Bay Ferries
- Type: Subsidiary
- Industry: Transportation
- Founded: 1997
- Headquarters: Charlottetown, Prince Edward Island, Canada
- Products: Ferry service
- Parent: Northumberland Ferries Limited
- Website: www.ferries.ca

= Bay Ferries =

Canadian ferry company

Bay Ferries Limited, or simply, Bay Ferries, is a ferry company operating in eastern Canada and is headquartered in Charlottetown, Prince Edward Island, Canada. It is a subsidiary of Northumberland Ferries Limited and a sister company to the defunct Bay Ferries Great Lakes Limited.

Bay Ferries began operations in 1997 upon being awarded the operating licenses for ferry routes in the Bay of Fundy and Gulf of Maine which were being discontinued by federal Crown corporation Marine Atlantic as part of cost-cutting measures.

==Bay of Fundy==
Bay Ferries operates the ferry service across the Bay of Fundy between Saint John, New Brunswick, and Digby, Nova Scotia, using the vessel MV Fundy Rose.

This ferry service is a continuation of steamship service dating to the 19th century, expanded upon by the Dominion Atlantic Railway in the early 20th century and subsequently the Canadian Pacific (CP). The service originally operated from dockside rail facilities at Long Wharf in Saint John and the current public wharf in Digby.

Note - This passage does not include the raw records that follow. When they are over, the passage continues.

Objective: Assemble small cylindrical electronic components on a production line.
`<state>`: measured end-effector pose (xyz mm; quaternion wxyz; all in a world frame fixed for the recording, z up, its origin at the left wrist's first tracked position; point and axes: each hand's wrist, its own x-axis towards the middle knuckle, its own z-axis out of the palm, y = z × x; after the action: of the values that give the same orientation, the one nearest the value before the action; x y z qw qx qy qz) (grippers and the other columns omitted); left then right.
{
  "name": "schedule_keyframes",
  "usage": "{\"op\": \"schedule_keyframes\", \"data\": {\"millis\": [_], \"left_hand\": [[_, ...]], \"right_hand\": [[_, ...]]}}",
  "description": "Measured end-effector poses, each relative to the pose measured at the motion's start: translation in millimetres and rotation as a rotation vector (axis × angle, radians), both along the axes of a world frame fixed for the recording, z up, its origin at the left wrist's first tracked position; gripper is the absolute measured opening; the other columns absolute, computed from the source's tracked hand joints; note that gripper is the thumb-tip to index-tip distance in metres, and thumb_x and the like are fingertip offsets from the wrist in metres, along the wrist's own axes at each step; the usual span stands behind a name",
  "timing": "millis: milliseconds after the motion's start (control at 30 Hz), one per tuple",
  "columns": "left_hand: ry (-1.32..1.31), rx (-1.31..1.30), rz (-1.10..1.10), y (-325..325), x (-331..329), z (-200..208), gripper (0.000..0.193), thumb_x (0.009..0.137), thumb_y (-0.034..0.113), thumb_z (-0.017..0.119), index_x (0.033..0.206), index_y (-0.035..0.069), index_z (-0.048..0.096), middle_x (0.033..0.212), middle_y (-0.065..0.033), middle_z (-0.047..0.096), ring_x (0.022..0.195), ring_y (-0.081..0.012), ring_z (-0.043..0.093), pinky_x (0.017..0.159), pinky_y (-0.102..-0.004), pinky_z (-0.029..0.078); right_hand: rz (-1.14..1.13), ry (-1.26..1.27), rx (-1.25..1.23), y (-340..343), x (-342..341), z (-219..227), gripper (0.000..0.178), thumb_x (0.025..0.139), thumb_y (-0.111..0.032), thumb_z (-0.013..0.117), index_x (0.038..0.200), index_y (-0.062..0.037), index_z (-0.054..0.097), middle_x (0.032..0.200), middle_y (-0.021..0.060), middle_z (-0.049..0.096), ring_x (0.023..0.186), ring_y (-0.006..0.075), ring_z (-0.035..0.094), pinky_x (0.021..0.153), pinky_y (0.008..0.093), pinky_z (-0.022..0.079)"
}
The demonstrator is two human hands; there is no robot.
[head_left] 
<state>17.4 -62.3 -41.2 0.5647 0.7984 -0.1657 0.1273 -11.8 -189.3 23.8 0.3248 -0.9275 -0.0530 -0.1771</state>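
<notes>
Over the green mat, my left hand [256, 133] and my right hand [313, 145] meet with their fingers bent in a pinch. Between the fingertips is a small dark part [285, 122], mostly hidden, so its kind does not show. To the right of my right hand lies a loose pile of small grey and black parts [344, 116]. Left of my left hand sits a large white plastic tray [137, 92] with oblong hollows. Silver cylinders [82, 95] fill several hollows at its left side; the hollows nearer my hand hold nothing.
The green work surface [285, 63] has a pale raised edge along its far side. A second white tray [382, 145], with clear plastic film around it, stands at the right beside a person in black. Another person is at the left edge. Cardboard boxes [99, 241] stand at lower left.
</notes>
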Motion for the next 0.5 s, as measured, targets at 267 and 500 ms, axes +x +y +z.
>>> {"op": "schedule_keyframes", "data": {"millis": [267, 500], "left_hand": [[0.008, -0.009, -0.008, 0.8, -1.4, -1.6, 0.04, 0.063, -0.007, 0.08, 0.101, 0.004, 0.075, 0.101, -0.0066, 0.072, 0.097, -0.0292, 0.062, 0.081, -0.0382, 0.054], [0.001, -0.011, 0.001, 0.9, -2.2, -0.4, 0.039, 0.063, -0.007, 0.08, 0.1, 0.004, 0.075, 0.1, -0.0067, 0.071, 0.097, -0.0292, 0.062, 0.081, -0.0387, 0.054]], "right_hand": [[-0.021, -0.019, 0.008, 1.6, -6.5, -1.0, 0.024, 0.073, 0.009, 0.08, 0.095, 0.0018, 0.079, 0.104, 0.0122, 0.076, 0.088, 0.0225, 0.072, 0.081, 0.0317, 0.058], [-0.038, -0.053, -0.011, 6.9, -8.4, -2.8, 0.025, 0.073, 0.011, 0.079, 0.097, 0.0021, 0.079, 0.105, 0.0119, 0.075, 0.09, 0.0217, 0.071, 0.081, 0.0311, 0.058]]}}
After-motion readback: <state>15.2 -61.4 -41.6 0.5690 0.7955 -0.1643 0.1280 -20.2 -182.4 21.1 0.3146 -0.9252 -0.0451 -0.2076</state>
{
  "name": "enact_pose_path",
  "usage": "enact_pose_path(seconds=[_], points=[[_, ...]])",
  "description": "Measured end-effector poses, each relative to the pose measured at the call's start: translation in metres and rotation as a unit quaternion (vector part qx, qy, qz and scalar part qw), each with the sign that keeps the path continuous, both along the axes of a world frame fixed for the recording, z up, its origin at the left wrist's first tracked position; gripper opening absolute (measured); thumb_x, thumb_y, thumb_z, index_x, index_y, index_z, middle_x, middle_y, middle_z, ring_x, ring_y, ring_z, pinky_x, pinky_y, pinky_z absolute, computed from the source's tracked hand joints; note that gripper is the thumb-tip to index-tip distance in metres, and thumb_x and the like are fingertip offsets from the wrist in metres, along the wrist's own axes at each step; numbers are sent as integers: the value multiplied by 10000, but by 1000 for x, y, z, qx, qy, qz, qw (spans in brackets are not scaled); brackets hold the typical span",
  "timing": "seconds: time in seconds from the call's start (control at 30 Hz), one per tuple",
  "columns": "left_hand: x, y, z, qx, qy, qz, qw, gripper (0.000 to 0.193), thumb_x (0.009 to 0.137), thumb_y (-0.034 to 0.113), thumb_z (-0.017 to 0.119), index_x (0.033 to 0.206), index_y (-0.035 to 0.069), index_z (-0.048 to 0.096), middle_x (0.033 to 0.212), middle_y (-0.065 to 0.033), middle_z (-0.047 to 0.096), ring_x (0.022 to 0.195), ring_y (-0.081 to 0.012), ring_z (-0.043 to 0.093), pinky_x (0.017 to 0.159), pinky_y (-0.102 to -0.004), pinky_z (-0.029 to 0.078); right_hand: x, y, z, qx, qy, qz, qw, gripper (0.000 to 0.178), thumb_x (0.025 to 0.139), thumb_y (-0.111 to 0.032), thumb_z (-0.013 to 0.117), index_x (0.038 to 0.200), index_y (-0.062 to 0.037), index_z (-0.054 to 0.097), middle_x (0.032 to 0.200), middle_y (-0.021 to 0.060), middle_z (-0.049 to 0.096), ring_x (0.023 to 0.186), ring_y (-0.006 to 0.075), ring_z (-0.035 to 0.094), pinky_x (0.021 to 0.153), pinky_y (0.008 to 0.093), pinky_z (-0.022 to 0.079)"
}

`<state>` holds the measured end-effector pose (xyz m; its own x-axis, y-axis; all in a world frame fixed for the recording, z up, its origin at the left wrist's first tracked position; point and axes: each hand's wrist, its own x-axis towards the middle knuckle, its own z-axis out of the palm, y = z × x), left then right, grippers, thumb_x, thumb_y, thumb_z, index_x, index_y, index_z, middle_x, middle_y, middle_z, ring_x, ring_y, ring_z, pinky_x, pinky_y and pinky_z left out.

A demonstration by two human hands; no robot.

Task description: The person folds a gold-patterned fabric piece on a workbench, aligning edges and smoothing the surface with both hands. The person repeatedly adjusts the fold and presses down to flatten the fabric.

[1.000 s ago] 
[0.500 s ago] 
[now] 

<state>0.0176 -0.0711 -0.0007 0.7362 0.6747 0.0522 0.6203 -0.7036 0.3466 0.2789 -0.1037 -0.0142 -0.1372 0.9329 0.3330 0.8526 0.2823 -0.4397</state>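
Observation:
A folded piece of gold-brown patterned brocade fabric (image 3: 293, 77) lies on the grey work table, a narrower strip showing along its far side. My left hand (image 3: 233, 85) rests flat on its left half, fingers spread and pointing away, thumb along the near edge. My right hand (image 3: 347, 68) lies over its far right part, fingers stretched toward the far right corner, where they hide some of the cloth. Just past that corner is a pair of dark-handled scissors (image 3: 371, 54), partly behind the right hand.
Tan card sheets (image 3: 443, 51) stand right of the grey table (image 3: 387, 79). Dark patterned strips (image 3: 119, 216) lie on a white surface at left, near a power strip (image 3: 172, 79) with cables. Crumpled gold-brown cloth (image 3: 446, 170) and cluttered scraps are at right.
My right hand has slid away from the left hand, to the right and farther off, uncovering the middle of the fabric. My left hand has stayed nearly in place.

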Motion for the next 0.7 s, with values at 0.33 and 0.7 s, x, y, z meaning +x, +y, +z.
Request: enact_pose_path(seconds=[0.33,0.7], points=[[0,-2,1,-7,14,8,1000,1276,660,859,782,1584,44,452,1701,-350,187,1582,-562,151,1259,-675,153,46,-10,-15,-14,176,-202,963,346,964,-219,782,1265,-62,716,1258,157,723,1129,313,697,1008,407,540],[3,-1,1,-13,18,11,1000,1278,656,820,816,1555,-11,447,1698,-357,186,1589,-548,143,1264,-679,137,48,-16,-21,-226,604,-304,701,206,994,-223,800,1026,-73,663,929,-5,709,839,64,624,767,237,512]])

The current terminals in Saint John and Digby were constructed in 1969 by the federal government under an agreement with Canadian Pacific (CP) and the provinces of New Brunswick and Nova Scotia. CP was to build a new ferry, the MV Princess of Acadia (built in 1971), the federal government would construct and own the new ferry terminals, and the provincial governments would construct new roads to link the terminals with the respective highway networks. If CP ever encountered an operating loss, it was agreed that the federal government would take over responsibility for the service.

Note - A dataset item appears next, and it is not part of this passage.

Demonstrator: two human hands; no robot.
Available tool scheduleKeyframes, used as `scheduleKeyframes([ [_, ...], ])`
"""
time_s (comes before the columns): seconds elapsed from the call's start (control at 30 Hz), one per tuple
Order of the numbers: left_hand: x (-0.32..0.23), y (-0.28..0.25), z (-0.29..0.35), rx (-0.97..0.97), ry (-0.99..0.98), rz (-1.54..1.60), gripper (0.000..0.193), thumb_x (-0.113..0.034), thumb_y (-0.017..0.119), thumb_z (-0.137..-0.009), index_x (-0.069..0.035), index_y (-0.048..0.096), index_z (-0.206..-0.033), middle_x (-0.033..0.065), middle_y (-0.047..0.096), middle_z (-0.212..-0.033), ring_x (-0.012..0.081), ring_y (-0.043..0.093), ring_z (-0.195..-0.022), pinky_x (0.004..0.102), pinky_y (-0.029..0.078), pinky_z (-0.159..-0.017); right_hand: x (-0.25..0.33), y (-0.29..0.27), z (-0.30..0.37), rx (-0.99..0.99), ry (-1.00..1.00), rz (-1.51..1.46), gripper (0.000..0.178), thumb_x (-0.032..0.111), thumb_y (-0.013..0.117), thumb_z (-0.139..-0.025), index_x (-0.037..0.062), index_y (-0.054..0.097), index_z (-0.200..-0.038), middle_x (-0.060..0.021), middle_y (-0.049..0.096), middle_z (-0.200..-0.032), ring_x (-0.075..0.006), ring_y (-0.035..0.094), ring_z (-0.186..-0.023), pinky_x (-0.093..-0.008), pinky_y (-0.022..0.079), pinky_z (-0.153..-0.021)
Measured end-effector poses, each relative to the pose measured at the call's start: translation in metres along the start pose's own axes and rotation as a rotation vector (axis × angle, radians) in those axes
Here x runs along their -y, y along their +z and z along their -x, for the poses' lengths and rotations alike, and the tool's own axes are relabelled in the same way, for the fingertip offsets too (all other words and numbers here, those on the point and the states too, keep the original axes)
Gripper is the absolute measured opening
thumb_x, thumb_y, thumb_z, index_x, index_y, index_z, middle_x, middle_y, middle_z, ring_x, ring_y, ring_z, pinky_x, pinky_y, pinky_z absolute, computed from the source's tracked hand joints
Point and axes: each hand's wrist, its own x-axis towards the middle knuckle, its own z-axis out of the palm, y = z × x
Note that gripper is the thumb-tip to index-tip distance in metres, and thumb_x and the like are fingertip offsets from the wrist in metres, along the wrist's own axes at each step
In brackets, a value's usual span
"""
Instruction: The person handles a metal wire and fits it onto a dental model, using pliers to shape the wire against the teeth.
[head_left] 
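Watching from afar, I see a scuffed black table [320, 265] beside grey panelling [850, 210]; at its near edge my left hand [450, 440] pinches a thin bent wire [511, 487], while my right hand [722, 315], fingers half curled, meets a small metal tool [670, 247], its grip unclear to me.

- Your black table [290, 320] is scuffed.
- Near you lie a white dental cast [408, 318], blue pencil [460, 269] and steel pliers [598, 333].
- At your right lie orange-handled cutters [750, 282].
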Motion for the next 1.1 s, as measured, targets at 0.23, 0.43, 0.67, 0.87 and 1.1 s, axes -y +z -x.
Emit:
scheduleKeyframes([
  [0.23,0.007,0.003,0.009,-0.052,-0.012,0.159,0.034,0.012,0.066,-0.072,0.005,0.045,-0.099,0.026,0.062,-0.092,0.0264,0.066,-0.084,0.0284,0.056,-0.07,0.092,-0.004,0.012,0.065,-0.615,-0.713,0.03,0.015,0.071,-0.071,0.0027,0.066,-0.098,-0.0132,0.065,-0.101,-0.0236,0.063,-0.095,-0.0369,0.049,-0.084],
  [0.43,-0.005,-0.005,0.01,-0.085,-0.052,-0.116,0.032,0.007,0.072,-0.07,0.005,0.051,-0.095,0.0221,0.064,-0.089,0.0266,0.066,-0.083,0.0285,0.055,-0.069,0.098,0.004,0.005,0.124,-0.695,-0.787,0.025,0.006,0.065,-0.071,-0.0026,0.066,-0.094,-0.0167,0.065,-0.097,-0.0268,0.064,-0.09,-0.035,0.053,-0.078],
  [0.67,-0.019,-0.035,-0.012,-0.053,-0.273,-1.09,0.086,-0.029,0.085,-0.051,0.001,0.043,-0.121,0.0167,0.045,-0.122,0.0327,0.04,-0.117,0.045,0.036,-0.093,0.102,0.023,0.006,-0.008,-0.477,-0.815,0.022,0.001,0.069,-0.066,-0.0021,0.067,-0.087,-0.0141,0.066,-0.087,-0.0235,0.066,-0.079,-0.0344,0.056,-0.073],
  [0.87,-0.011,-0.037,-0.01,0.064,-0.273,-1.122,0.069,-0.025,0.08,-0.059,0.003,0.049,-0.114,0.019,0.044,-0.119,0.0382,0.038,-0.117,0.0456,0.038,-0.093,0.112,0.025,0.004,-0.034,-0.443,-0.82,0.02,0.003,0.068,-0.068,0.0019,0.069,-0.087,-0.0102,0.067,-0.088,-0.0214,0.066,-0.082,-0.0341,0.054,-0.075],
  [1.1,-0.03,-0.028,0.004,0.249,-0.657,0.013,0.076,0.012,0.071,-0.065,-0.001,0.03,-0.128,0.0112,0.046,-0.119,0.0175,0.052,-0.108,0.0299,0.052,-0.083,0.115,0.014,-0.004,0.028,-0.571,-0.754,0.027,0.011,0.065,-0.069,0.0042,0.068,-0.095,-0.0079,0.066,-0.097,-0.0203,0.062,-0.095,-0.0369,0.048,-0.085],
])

The service became unprofitable for CP in 1974 and the Federal Government stepped in, providing an operating subsidy to maintain the service. In 1976, the service (and the vessel Princess of Acadia) were transferred to Canadian National and in 1977 was grouped under a separate subsidiary CN Marine. In 1986 this subsidiary was made a separate Crown corporation, Marine Atlantic.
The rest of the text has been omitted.